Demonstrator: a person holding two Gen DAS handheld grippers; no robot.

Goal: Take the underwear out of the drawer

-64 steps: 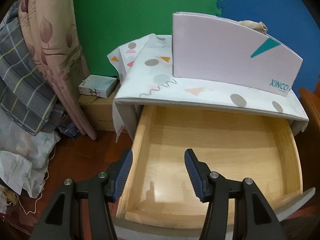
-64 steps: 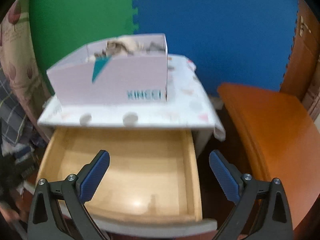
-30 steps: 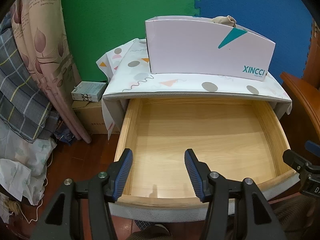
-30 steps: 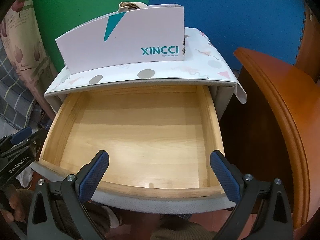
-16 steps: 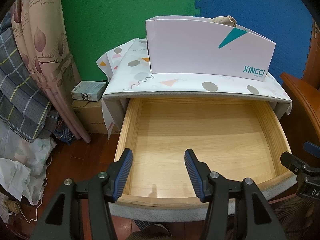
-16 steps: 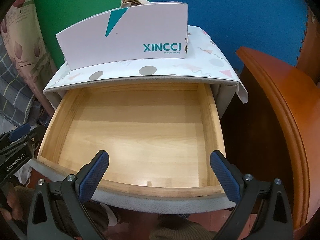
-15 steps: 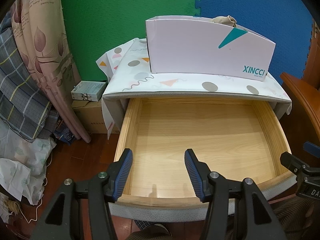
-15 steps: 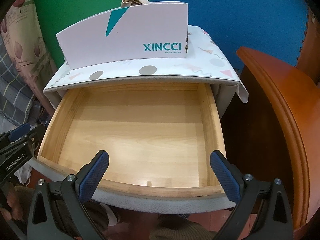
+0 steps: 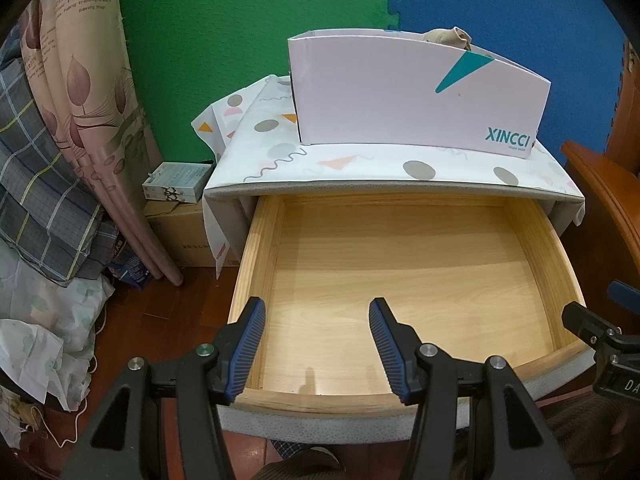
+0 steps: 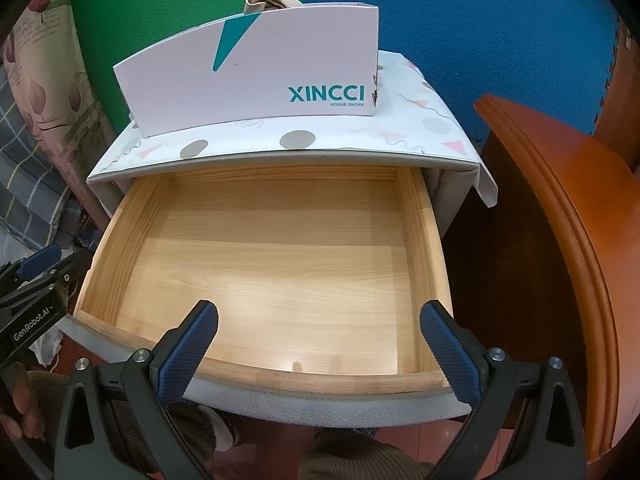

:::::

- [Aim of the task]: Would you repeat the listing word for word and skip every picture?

- [Exercise result]:
Demonstrator: a person holding two Gen DAS handheld grippers; no robot.

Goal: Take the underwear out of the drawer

-64 steps: 
-64 steps: 
-30 steps: 
-30 steps: 
-16 steps: 
-16 steps: 
-15 steps: 
-15 steps: 
+0 steps: 
+0 steps: 

Nothing further is required of the output.